Data shown>
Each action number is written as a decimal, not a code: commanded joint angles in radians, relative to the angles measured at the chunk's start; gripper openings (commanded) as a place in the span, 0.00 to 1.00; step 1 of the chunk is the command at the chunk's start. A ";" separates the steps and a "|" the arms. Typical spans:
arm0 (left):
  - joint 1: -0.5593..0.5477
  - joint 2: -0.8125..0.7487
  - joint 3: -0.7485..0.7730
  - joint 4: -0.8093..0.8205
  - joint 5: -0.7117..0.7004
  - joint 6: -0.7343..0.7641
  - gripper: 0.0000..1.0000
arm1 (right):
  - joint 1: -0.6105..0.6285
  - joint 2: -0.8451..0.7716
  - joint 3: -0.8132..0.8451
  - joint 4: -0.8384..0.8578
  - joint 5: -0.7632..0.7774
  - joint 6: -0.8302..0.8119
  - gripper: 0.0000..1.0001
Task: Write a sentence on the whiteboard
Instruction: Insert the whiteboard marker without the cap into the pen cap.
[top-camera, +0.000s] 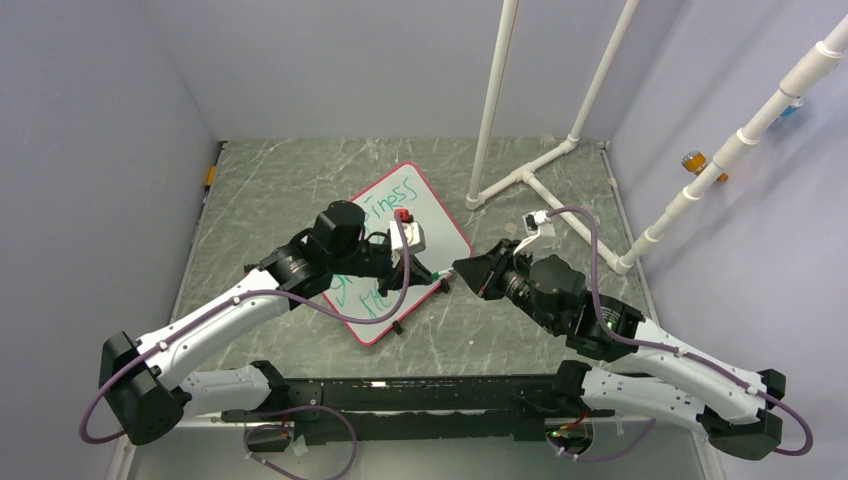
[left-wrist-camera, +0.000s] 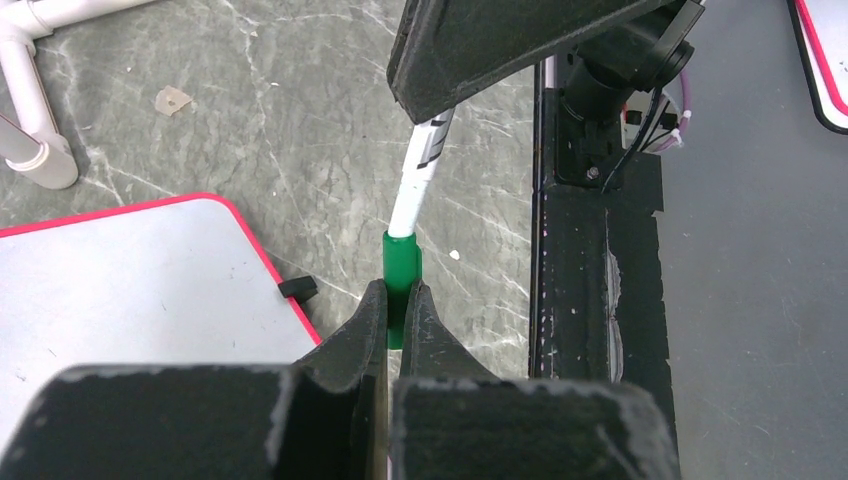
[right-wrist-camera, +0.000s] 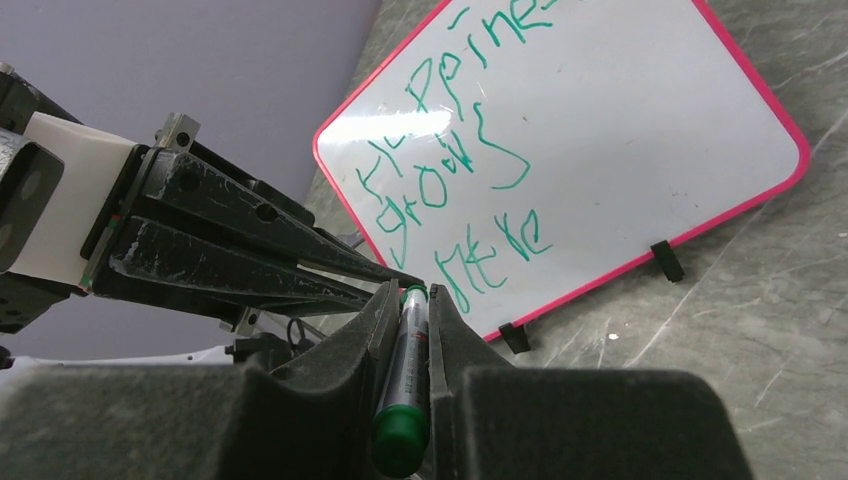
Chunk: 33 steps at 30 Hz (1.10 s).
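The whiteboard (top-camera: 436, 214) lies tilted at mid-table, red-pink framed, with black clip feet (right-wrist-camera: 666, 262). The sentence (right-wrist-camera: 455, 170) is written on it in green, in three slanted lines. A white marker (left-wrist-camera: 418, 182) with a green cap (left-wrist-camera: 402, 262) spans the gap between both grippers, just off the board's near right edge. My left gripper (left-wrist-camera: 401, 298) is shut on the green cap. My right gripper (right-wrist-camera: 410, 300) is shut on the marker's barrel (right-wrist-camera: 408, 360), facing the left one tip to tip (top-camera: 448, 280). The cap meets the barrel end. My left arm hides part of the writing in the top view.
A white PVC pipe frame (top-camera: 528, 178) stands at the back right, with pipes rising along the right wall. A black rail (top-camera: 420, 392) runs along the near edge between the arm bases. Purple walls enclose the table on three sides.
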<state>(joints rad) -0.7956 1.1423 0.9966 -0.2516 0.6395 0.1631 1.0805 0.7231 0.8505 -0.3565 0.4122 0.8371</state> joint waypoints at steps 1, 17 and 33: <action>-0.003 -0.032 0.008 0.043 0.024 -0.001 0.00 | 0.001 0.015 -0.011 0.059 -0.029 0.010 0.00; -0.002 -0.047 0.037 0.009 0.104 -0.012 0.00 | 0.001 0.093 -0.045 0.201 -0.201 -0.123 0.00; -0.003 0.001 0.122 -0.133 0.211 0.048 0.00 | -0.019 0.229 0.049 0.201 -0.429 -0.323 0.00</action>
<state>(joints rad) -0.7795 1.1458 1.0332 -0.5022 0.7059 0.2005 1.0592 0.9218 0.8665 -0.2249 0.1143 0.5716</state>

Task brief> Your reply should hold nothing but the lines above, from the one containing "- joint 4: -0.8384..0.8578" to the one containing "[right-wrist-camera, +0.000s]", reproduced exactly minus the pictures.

Problem solution>
  - joint 4: -0.8384..0.8578
  - joint 5: -0.7632..0.7774
  - joint 6: -0.8302..0.8119
  - gripper: 0.0000..1.0001
Task: Write a sentence on the whiteboard
Instruction: Insert the whiteboard marker without the cap into the pen cap.
[top-camera, +0.000s] 
[left-wrist-camera, +0.000s] 
[right-wrist-camera, +0.000s] 

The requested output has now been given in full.